## EXERCISE DIRECTIONS
Copy each line of the following material exactly.

## RAW DATA
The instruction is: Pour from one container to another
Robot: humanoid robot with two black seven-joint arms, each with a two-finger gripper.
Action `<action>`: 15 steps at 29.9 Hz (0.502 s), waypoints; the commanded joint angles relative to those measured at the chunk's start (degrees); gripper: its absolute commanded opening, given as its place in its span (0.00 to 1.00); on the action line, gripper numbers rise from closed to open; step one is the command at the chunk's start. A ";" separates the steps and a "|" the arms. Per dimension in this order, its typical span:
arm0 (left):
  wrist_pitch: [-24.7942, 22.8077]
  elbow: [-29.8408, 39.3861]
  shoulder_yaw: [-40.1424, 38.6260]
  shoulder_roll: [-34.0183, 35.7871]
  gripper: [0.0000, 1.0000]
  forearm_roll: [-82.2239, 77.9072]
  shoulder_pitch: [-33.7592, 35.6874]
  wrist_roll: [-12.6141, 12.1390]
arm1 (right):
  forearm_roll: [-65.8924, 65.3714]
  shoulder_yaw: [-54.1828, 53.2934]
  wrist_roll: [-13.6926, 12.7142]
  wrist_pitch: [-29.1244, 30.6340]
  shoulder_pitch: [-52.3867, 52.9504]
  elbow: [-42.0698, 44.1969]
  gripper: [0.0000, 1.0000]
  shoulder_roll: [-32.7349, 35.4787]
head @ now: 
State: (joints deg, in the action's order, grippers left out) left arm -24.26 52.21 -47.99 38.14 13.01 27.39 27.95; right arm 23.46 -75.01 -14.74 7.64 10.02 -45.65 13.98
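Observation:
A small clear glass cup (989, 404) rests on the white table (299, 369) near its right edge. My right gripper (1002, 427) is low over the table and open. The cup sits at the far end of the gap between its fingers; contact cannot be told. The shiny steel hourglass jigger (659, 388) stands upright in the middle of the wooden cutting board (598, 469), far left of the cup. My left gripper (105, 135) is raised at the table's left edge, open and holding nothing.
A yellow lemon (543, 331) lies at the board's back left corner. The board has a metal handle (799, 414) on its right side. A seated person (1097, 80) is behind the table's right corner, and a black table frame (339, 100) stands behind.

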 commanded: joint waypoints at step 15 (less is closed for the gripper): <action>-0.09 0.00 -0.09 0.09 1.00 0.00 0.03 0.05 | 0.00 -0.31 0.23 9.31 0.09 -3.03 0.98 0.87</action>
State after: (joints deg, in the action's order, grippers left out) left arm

## EXERCISE SOLUTION
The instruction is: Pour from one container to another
Robot: humanoid robot with two black seven-joint arms, each with a two-finger gripper.
Action `<action>`: 15 steps at 29.9 Hz (0.502 s), waypoints; the commanded joint angles relative to those measured at the chunk's start (degrees); gripper: its absolute commanded opening, given as its place in its span (0.00 to 1.00); on the action line, gripper numbers rise from closed to open; step one is the command at the chunk's start. A ";" separates the steps and a "|" the arms. Per dimension in this order, its typical span:
arm0 (left):
  wrist_pitch: [-24.7942, 22.8077]
  elbow: [-29.8408, 39.3861]
  shoulder_yaw: [-40.1424, 38.6260]
  shoulder_roll: [-34.0183, 35.7871]
  gripper: [0.0000, 1.0000]
  forearm_roll: [-82.2239, 77.9072]
  shoulder_pitch: [-33.7592, 35.6874]
  wrist_roll: [-12.6141, 12.1390]
arm1 (right):
  forearm_roll: [-65.8924, 65.3714]
  shoulder_yaw: [-54.1828, 53.2934]
  wrist_roll: [-13.6926, 12.7142]
  wrist_pitch: [-29.1244, 30.6340]
  shoulder_pitch: [-52.3867, 52.9504]
  elbow: [-42.0698, 44.1969]
  gripper: [0.0000, 1.0000]
  shoulder_roll: [-32.7349, 35.4787]
head @ now: 
State: (joints deg, in the action's order, grippers left out) left arm -24.26 52.21 -47.99 38.14 13.01 27.39 27.95; right arm 23.46 -75.01 -14.74 7.64 10.02 -45.65 13.98
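Observation:
A small clear glass cup (989, 404) rests on the white table (299, 369) near its right edge. My right gripper (1002, 427) is low over the table and open. The cup sits at the far end of the gap between its fingers; contact cannot be told. The shiny steel hourglass jigger (659, 388) stands upright in the middle of the wooden cutting board (598, 469), far left of the cup. My left gripper (105, 135) is raised at the table's left edge, open and holding nothing.
A yellow lemon (543, 331) lies at the board's back left corner. The board has a metal handle (799, 414) on its right side. A seated person (1097, 80) is behind the table's right corner, and a black table frame (339, 100) stands behind.
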
 commanded: joint waypoints at step 15 (less is closed for the gripper): <action>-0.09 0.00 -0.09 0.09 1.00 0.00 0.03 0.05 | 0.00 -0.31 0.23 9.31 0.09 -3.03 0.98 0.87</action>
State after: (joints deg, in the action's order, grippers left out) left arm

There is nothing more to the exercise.